1.6 11 steps to something better
by William Bickerstaff
Whilst a strong strategic vision is important for any organisation wanting to respond to the environmental agenda, practical steps are also important in terms of design and communications. Here OPX Creative Director William Bickerstaff provides some thoughts on sustainable design, green ink and being brave…
Twenty years after the internet and the paperless office, print is still a primary method of communicating your company's messages to its audiences. But even in a more sustainable world commissioning print still can mean the destruction of forests, chemical pollution, landfill and added transportation impact. Accepting this fundamental conflict (and before you just accept that there is nothing you can do so why bother), you could do worse than consider these 11 points to help you deliver something better…
1. Do you need a printed item at all?
In many instances the answer will be yes. Print is physical, confrontational, convenient, and understood by your audiences. The web requires you to go and find it. However, splitting content (some on-paper, some on-line) can mean less emphasis, cost and production spent on the printed item, and drive people to that website you spent all that money on!

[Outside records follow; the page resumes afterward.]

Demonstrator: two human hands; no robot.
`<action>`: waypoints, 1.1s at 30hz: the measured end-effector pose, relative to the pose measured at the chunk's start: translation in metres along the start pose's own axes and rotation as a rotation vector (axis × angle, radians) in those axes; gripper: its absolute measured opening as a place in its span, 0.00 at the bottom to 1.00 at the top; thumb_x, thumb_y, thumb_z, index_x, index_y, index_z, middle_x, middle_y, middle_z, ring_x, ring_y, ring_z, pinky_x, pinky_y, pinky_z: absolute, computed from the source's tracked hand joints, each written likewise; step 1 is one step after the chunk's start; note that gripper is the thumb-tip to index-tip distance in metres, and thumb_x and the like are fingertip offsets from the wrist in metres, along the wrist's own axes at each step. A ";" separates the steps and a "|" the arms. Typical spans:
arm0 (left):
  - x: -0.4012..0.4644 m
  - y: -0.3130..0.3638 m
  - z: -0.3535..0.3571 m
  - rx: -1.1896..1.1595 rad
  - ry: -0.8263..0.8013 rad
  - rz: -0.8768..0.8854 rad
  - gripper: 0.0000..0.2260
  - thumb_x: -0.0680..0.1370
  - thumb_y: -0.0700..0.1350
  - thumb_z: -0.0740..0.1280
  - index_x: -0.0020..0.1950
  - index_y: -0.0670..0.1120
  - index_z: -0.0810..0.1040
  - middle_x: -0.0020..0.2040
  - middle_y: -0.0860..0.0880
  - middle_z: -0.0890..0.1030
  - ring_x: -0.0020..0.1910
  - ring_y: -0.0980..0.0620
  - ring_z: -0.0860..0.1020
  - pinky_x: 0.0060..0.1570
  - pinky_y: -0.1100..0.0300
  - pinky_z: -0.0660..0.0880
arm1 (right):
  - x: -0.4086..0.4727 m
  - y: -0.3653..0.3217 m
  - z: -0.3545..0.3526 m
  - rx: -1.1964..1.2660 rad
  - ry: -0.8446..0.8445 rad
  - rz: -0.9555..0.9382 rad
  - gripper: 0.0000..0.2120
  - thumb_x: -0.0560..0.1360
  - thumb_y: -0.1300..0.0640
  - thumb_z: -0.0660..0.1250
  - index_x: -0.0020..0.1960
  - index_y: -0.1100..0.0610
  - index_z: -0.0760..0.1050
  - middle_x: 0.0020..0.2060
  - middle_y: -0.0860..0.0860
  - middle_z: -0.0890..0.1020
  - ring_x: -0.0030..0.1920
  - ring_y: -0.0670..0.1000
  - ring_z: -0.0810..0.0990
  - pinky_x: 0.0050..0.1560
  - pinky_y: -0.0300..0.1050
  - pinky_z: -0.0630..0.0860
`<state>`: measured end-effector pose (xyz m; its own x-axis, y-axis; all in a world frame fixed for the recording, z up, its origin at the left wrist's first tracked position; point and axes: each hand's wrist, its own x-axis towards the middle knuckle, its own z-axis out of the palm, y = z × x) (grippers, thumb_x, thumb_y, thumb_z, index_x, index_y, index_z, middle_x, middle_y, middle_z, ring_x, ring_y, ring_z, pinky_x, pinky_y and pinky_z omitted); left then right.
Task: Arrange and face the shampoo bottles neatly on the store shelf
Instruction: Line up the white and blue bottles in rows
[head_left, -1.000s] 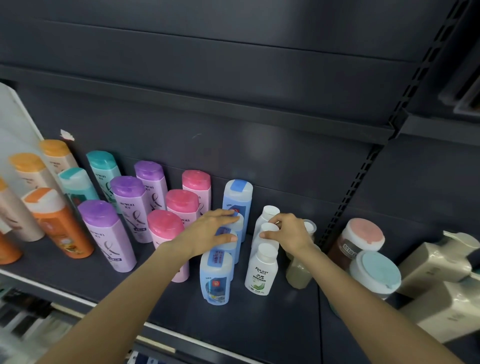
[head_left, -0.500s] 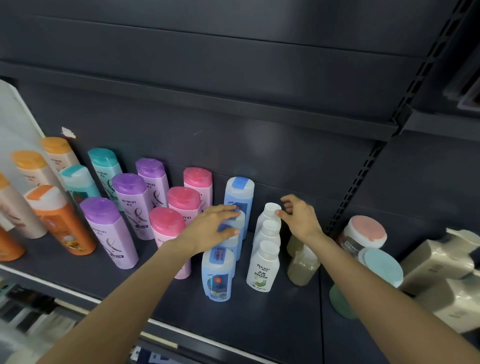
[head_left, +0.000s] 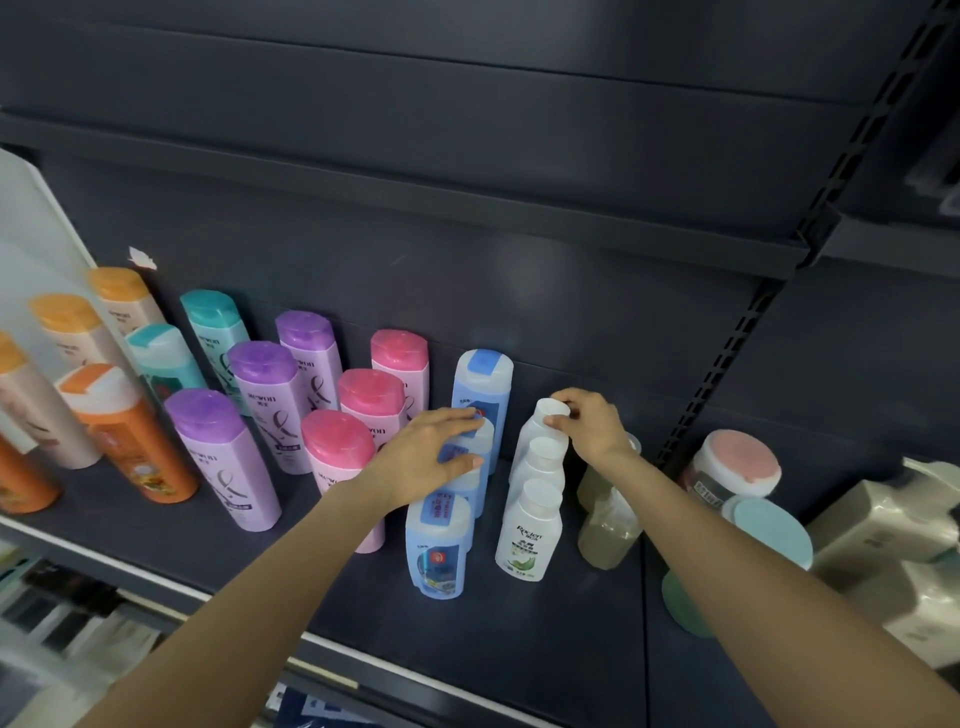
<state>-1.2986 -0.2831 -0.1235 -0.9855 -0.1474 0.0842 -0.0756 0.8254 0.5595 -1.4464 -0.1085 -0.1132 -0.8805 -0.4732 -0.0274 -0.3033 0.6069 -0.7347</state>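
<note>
The head view looks down on a dark shelf (head_left: 519, 623) where shampoo bottles stand in short files running front to back. The left hand (head_left: 431, 457) lies over the middle of the blue file, fingers curved down over a cap and thumb against the bottle's side, so it seems to grip that blue bottle (head_left: 470, 452). The right hand (head_left: 592, 426) pinches the cap of the rear white bottle (head_left: 543, 426) with fingertips together on its rim. By the look of it, the work is well along: the purple, pink, blue and white files stand upright, labels mostly forward, and what seems left is to square the rear blue and white bottles into line and then tidy the two pale yellowish bottles (head_left: 608, 530) beside the right wrist, which sit partly hidden. Counted: three purple bottles (head_left: 223, 457), three pink bottles (head_left: 340, 467), two teal bottles (head_left: 213, 332), at least three blue ones, possibly a fourth under the left hand, three white ones, and several orange-capped bottles (head_left: 124, 431) at the left, cut by the frame edge so their number is uncertain. To the right stand two jars (head_left: 737, 467), one pink-lidded and one pale blue, and cream pump packs (head_left: 883, 530).
</note>
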 end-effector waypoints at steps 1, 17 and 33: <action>-0.001 0.000 0.000 0.001 -0.001 -0.001 0.23 0.78 0.51 0.65 0.72 0.52 0.67 0.72 0.57 0.64 0.71 0.55 0.61 0.69 0.63 0.54 | -0.002 -0.003 -0.004 0.018 0.017 -0.020 0.10 0.75 0.61 0.68 0.56 0.58 0.78 0.52 0.53 0.81 0.55 0.54 0.77 0.55 0.43 0.71; 0.029 0.072 -0.026 -0.114 0.113 -0.085 0.18 0.80 0.50 0.61 0.68 0.47 0.72 0.63 0.47 0.76 0.61 0.48 0.74 0.57 0.59 0.69 | -0.048 -0.057 -0.086 0.622 0.444 -0.135 0.08 0.77 0.60 0.65 0.55 0.55 0.78 0.48 0.49 0.82 0.49 0.48 0.80 0.52 0.47 0.79; 0.001 0.111 -0.055 -1.496 0.104 -0.437 0.09 0.78 0.48 0.65 0.52 0.43 0.77 0.51 0.38 0.79 0.50 0.44 0.80 0.36 0.62 0.80 | -0.094 -0.044 -0.103 1.179 0.232 -0.061 0.13 0.80 0.62 0.59 0.63 0.59 0.74 0.56 0.52 0.80 0.57 0.49 0.79 0.55 0.39 0.78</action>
<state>-1.3000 -0.2217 -0.0164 -0.9092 -0.3096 -0.2784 -0.0662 -0.5527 0.8308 -1.3872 -0.0250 -0.0086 -0.9577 -0.2810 0.0623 0.0666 -0.4268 -0.9019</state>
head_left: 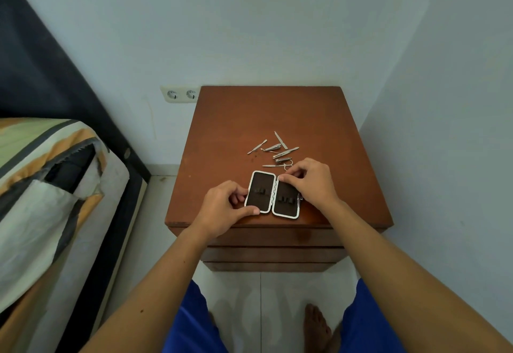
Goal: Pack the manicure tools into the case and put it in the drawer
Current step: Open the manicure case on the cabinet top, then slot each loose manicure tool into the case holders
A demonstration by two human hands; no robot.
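Observation:
A small manicure case [273,194] lies open flat on the brown nightstand [277,119], its dark lining with elastic loops facing up. My left hand [227,208] grips the left half's edge, thumb on its lower corner. My right hand [311,183] holds the right half, fingertips on its top edge. Several silver manicure tools [277,151] lie loose in a small pile just behind the case, among them nail clippers, a file and scissors partly hidden by my right hand. Closed drawer fronts [273,244] show below the top.
A bed with a striped cover [50,191] stands to the left with a narrow gap of floor between. A double wall socket [180,94] sits behind the nightstand. Walls close in at the back and right. My bare feet stand on white tiles [277,297].

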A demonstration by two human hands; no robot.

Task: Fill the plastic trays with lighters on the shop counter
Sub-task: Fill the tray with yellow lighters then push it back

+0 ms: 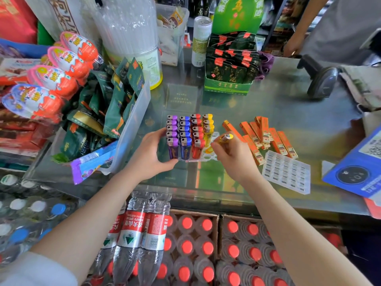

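On the glass counter [268,100], your left hand [151,153] grips the tray [208,156]. Your right hand [233,153] pinches a yellow lighter [225,138]; stand it straight and push gently into an empty hole.

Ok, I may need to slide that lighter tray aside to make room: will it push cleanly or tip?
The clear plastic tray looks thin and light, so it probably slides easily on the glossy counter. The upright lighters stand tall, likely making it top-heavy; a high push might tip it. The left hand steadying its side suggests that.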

2. Make green a part of the brief
Make sure that your agency knows that sustainability is important to your organisation, and that you expect green to be an integral part of the solution, not a last minute add-on.
3. Don't be the one…
Don't be the client who only sees a designer complicating things by trying to find a solution that is greener. Recycled paper or waterless printing can cost a little more but that difference is becoming smaller all the time, as clients and designers demand more sustainable products and processes. Printing sustainably really is an 'easy-win' if good environmental practice is important to you.
4. Change expectations
Smooth and shiny no longer necessarily means professional. If we all insist on this unrealistic and outdated interpretation of 'quality' then we are doomed to keep specifying high white, ultra smooth papers produced with high levels of chemicals and covered in plastic laminates and varnishes. A new professional aesthetic will allow us all to avoid these 'environmental car crashes' and deliver something more appropriate for a post-Stern Report age.
5. Less is more (and cheaper)
Say it with less colours, lighter paper and fewer pages. It will be cheaper to design, produce and deliver. It may also save a woodpecker or two.
6. Improving attitudes
Print production will almost certainly have the biggest environmental impact on your marketing activities. However, in the government's Envirowise Attitudes 2000 survey, the print industry came bottom of the list in terms of the number of firms which had adopted environmental policies (although we believe that's changing). Help improve this figure by only using printers with ISO 14001, EMAS, Green Mark, BPIF Environmental Assessment Scheme, or the FSC Chain of Custody accreditation. If they haven't got any of these, shop elsewhere.
7. Green plant
Look for waterless or low-alcohol presses that use less solvents. Also aim to print on a press that can run your job in one pass, avoiding more 'make-ready' waste, more energy and more chemicals. Vegetable-oil based inks (usually soya) are a must and should be insisted on (they shouldn't add cost). The very best printers are starting to run their presses using renewable energy – hopefully more will follow.
8. Say it with digital
Digital print is very efficient for smaller quantities with less paper waste and no resource-depleting aluminum plates. Digital also enables individual brochures to be tailored to, say, include a persons name. Given that direct mail with this personal touch get a 60% higher response rate than without, it means you can print less in the first place.
9. Paper is a tree. Duh.
Forget what you may have heard or read, all major environmental agencies agree that using recycled paper is preferable to paper that is created from pure 'virgin-pulp'. Quality and choice of recycled papers is improving all the time. Paper that is part-recycled is also a strong option, particularly if the recycled source is post-consumer waste. Insist that paper is 'Elemental Chloride Free' and if it contains virgin pulp, demand that it is from a FSC (Forestry Stewardship Council) source.
10. Buy local
Just as you shouldn't buy a strawberry in mid-winter that has been jetted half way round the world, don't print materials in Bristol if you need them in Glasgow – it could help save the planet and save you sitting in traffic on the M6 next week!
11. Be brave
Change is by its very nature uncomfortable, but anybody who expects a different result by doing the same thing every time is foolish. We all admire the brave work that we see – the stuff that pushes boundaries and wins awards. That could be you and thinking green could be the catalyst.